Thanks to recent political changes in some developed countries, climate finance for developing countries is likely to be scarcer than was forecast during the heady days of the Paris Agreement in 2015.
Despite the ray of hope from the Netherlands elections last week, there is a strong possibility that support from the US and Britain will dwindle.
In this situation, it becomes even more important to ensure that every bit of it is used as effectively as possible.
Delivering Real Change, a recent report by the International Institute for Environment and Development, looks at how much international public climate finance reaches local levels.
We are looking at this because finance that reaches the local level has greater accountability to communities – giving them voice to prioritise investments in what will have greatest impact on their resilience to handle climate change impacts.
Climate finance is needed at the national level – for low energy transport networks, renewable energy for the grid or shock responsive social protection.
But it is even more crucial at the local level. Giving poor people influence over decisions means the root causes of their vulnerability and poverty can be tackled – investments have more sustainable impacts.
It also appears to be more efficient, as local communities and other actors draw on their own resources and their collective action to reduce costs, and make the money spread further.
“
Our rough estimate suggests that just 10 per cent of international climate finance is intended to reach local levels. This is clearly far too little.
Little money for local
The study finds that overall, local action is relatively poorly financed.
Our rough estimate suggests that just 10 per cent of international climate finance is intended to reach local levels. This is clearly far too little. US Agency for International Development (USAID) introduced a target that 30 per cent of their development finance should be for local partners.
They are yet to achieve it, but having this target led to a slew of reforms to simplify how they fund smaller organisations. And Nepal set itself the target of 80 per cent of their international climate finance reaching the local level – which led to Local Adaptation Plans of Action.
These two examples show what might be the right sort of percentage of climate finance reaching the local level: a lot more than 10 per cent.
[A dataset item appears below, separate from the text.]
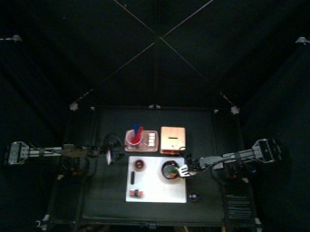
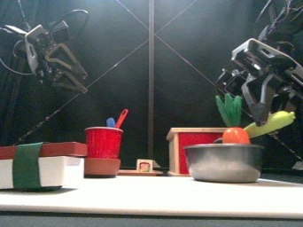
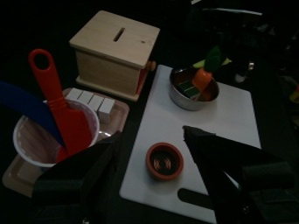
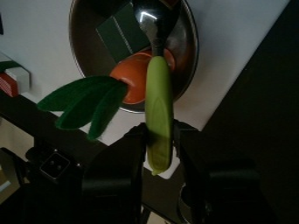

We then did further analysis of a number climate and development funds, to understand what in their design acts as a block and what supports finance reaching the local level. We came away with these insights:
- The metrics of success have to be about numbers of people reached, finance reaching local partners and so on, not just megawatts or gigawatts of renewable energy, or tonnes of carbon emissions reduced.
- More effort is required to support delivery partners beyond the UN and the multilateral development banks, who are largely not themselves set up to reach local partners. When results are measured by locally specific indicators – such as numbers of households improving resilience – more funding flows to local action.
- Further innovation in financing instruments is needed to ensure access to local entrepreneurs, local governments and communities – guarantees, equity and debt finance could be deployed better to incentivise local action, but require a greater risk appetite initially. The UN Capital Development Fund (UNCDF) has been demonstrating through a project called Local Climate Adaptive Living Facility (LoCAL) that having fund windows for smaller grant sizes and encouraging a number of small delivery partners to join up in a consortium or a number of projects to be funded under a programmatic approach enables more finance to reach local communities. Small grants provided to local partners, such as the County Climate Funds of Kenya, can mobilise significant local public finance and community collective action behind investments for resilience.
- Building local capabilities in finance, management and business skills requires significant investment, but only by starting now will things improve. The Forest Investment Programme has developed simplified funding frameworks for local partners, while USAID are using third party spot checks to reduce upfront due diligence requirements and focus more on performance in delivery.
- The focus of climate finance on mobilising co-finance should be thought through for the local level, so communities’ own time and resources can be counted, rather than just up front commitments by government and private co-finance.
- Policies that do exist to encourage multi-stakeholder oversight of finance or other forms of community engagement need stronger monitoring. The funds that have been most successful at the proportion of their finance reaching local levels are those with stronger multi-stakeholder participation requirements in their governance structure.
From this experience, we have seven recommendations for the reform of climate finance:
- Donors should identify the baseline of climate finance that reaches the local level and involves community participatory processes.
- They should use this baseline to set a goal for local financing.
- And then earmark a proportion of flexible, grant-based finance specifically for local partners.
- They should revise the policies of international climate funds to increase risk appetite for innovative financial instruments for local governments and entrepreneurs, offer greater flexibility on co-financing, and use locally appropriate results frameworks.
- They should invest in tailored support to strengthen local institutions’ capabilities to manage climate finance.
- And all partners should insist on national and local level platforms for donors, governments, NGOs, and representatives of the climate vulnerable to oversee climate finance flows, ensuring they respond to the priorities of the poor to achieve climate-positive development.
- And finally, national climate finance focal points need to be supported to ensure the principle of subsidiarity (i.e. of devolving decisions, finance and action to the lowest possible level) is enshrined in climate action.
Clare Shakya is head of climate change at the International Institute for Environment and Development, and a co-author of the report Delivering Real Change.
This story was published with permission from The Third Pole.